The word held a special appeal for me. Rather than just a person who made things, luxury items for a a well-heeled clientèle, a practice didn't have to make any thing. It could, but it didn't have to. A practice was about doing, a focus on process. The work of an artists was not necessarily to make things, but to do things. When I started hearing artists (not critics, professors, or philosophers, but artists) say practice, the word was electrifying.
So in the process of making stuff came up in my conversation with Nicholas Grider. I may have said 'inside joke' but I also remember saying 'hermetic.' Having a large gap between my undergrad and graduate years, I know what it's like to make something and have it hang on a wall for a quarter of a century. As Julian Schnabel said on the radio today (comparing art to movie making) art is static. It is the world around it and the people that revisit the art that changes. I think about how works age, comparing Dan Flavin's tribute to a failed presidential candidate and a Russian painter-architect. I wonder how many kids today even know who George McGovern is, and how that knowledge changes the valence of the work.

Which is partly why I questioned making art about current art market high jinks and how that effects the current crop of graduate students. I'm trying to think of artwork that addressed the declining market of 1987, or which graduates were showing work, but if any was being made, I don't remember it. Which brings me to Mr. Moody's comment:
A historian might use "Duchamp's practice" to distinguish something the artist did from something he thought or wrote, e.g.: "It is a matter of scholarly debate whether chess merely informed Duchamp's theory or could be considered part of his practice."

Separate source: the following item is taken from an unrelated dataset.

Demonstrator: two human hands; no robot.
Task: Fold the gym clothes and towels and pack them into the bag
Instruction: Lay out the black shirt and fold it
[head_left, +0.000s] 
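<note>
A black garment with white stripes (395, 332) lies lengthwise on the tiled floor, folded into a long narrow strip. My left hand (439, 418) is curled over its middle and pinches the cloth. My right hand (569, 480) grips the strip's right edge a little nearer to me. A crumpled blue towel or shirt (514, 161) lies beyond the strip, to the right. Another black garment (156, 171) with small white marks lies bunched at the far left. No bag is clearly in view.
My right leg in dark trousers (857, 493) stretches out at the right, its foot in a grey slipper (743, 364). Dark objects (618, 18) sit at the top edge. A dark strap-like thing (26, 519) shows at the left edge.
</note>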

As for a grad student saying "My practice"--yes, it sounds pretentious as a description of two years' worth of work and is probably the phrase that set Smith off. But one wonders why a Times critic is hearing that. (my emphasis) Could it be because hot grad students are considered the only viable players in the current art market? Maybe that's what she's really mad about.

Which is sort of creepy, in a 'guy in a trench coat on the playground' sort of way. Why is a critic from the Times hearing that--L.A., New York, or otherwise? Aren't there artists outside of grad school making interesting art that they can type about? Personally I'm here to talk to faculty and my peers and have the luxury to experiment in ways that I may not if I'm making objects to sell to pay my student loans. Grad school is a great opportunity. If I wanted to play to the market, I could have easily skipped this step.

Sphere: Related Content

January 1, 2008

Ansel, Andy, and I

This holiday break Robert and I stopped by Manzanar between our Basque dinner in Bakersfield and a visit to the airplane boneyard in Mojave.
Back when it was being used as an internment camp Ansel Adams visited the site and photographed the same monument.
After the war, most of the buildings were sold off as war surplus. At the Visitor's Center gift shop they had copies of Andrew Freeman's book for sale. He took pictures of some of the buildings in their current condition, including this one near Jawbone.
On our way to Mojave we stopped to take pictures of the same building.
It had been badly vandalized since the previous photos were taken.
That got me to thinking about other famous photographs, like Ansel Adam's picture of a cemetery monument near my house in Long Beach. I visited the site when I first moved here, and found that the oil drilling platforms were long gone and a bank of green trees now covered the hill. The scene was quite bucolic, verdant, and restful. A few months back some vandals toppled the angel, inadvertently returning some emotional angst to the scene.